Lijomol Jose as Sengani shines through in a star-driven slyly take on the class divide, justice and politics.

It doesn’t happen very often when a film tackles issues that are plaguing our society in a very unapologetic manner that it lays bare all its cards in the very first scene and what you know, it’s just the start.

The nearly three-hour film begins with the headcount of prisoners leaving that day, being asked which caste they belong to and police separate the ones of — Koravar, Ottar and Irular tribes — possibly to be charged with some other made-up cases, while others are let go of.

Then and there the director lets you know, what we are in for even though it was just the tip of the iceberg.

The film with a genius title is based on the true incident that took place in 1993. Falsely accused in a theft case, a man named Rajankannu of the Irular tribe was tortured to death in custody and his wife came to the lawyer for help. It ended up being a landmark case in the history of Tamil Nadu state as it was habeas corpus heard in the High Court.

In an era where education about BLM (Black Lives Matter) is becoming as important as breathing and eating and in the era of ACAB (All Cops Are Bastards), Jai Bhim is a pivotal cog in the wheel of today’s reality.

Since it’s inspired by a true incident, the centre figure is taken by the former advocate and justice K Chandru, who was very active in student politics and an important member of the Left movement.

Naturally, Suriya as Chandru gets the bulk of screen time and is the saviour for Sengeni (Lijomol Jose), who gives her everything to get the truth out.

Chandru in Jai Bhim is introduced with a sequence where he is leading a protest at a police station against police brutality and asking for the arrest of one of the cops and hence justice. Chandru is presented as a hero, and from the first scene you know he will win the case and he will get the job done, the only question was how.

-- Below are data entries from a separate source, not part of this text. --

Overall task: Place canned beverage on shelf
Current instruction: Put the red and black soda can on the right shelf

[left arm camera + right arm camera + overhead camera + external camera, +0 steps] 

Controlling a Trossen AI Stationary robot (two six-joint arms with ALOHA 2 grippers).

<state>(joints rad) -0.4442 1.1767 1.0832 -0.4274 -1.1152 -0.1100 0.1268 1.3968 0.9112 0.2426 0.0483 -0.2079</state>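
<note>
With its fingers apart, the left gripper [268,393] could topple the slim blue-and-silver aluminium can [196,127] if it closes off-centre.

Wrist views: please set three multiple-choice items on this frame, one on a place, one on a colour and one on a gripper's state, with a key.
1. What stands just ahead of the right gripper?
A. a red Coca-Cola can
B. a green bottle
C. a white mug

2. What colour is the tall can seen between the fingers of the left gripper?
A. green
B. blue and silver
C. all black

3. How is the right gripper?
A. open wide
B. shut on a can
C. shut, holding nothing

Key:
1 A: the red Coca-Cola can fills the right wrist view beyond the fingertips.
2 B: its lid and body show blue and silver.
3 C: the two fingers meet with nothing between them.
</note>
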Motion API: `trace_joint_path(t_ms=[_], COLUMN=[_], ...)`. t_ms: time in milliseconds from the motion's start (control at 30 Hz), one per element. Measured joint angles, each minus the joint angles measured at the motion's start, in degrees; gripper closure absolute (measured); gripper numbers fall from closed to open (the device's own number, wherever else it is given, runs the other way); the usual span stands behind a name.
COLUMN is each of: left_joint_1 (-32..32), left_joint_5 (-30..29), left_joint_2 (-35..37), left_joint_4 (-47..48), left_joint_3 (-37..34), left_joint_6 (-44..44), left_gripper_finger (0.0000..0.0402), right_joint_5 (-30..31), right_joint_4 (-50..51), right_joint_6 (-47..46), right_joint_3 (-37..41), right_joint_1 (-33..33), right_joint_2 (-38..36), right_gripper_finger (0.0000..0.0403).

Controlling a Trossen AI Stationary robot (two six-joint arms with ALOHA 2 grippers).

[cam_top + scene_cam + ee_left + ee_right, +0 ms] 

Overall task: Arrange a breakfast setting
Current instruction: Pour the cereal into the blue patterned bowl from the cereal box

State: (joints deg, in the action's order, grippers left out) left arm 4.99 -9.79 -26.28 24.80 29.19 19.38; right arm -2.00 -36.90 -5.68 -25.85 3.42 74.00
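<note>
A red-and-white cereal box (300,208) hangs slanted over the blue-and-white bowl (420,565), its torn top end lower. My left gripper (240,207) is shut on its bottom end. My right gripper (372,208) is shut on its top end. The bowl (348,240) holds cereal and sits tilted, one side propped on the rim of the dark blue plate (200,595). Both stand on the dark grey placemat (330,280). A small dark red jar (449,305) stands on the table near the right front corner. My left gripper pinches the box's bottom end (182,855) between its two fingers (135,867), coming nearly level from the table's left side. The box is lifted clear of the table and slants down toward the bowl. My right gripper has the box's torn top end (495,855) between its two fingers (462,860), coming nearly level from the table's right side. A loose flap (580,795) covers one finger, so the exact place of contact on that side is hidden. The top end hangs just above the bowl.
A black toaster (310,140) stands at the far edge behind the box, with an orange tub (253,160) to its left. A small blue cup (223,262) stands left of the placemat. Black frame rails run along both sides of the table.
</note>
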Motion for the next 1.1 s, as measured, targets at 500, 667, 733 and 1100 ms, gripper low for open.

The subject here was the cause and the pregnant tribal woman’s fight, courage but it slowly turns into a fight of that woman led by the Good Samaritan.

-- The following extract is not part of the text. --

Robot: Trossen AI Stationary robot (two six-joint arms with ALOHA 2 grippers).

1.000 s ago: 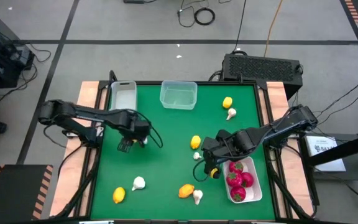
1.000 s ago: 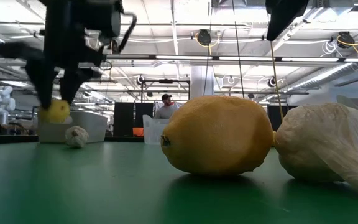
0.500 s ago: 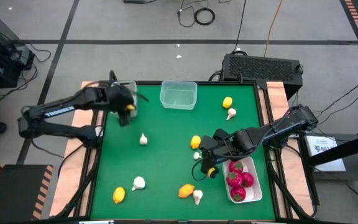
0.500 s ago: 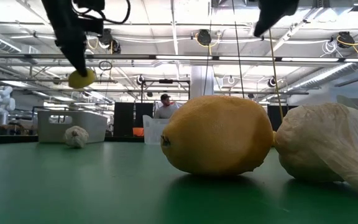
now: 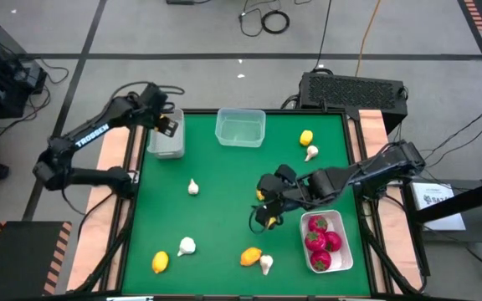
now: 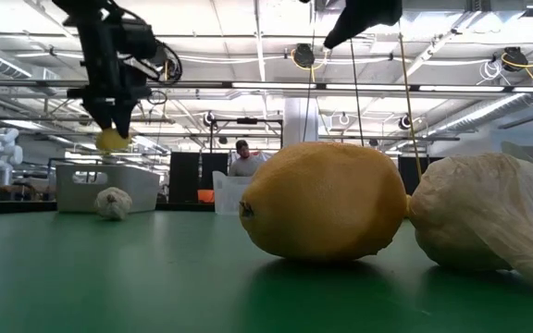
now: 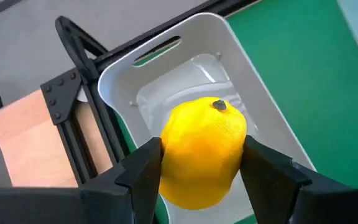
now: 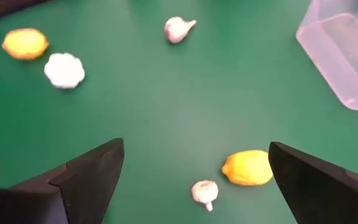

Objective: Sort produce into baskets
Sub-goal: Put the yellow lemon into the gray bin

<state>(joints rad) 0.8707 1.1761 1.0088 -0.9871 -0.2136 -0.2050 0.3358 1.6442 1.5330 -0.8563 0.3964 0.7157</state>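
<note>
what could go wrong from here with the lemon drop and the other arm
1. The left hand holds a lemon above the grey-white bin. In the low view it hangs well above the bin, so on release it might bounce out of the bin.
2. The right hand, open, hovers over a lemon with a garlic bulb close beside it; closing there might nudge or catch the bulb too.

A dimpled matt lemon (image 7: pixel 202 151), a smooth white plastic bin (image 7: pixel 241 81), a clear glossy tub (image 8: pixel 347 53), matt green tabletop (image 5: pixel 224 209).
</note>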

When he gets a breakthrough, the background score lets us know, he is a big deal. The judges, the prosecutor, the victim everyone seems to be indebted to him from some past deed.

This was one of the big reasons why I had reservations with movies such as Pink and Article 15 wherein the former the deep baritone and towering figure of Amitabh Bachchan enters and the story becomes about him fighting the case and not the case and the latter where it is about the high-class police officer and not the three dead Dalit girls (saviour complex).

Yes, the star, the saviour is required to make the audience believe that he can do it, he is trustworthy if that person is at the helm, he will be able to get to the root of the cause and deliver justice but it almost feels like hero worship here.

The camera angles, the score takes you away from the gravity of the situation as 28 minutes before his entry, Tha Se Gnanavel is successful in showing how tribal communities are exploited and how the rich caste member treat them as untouchables.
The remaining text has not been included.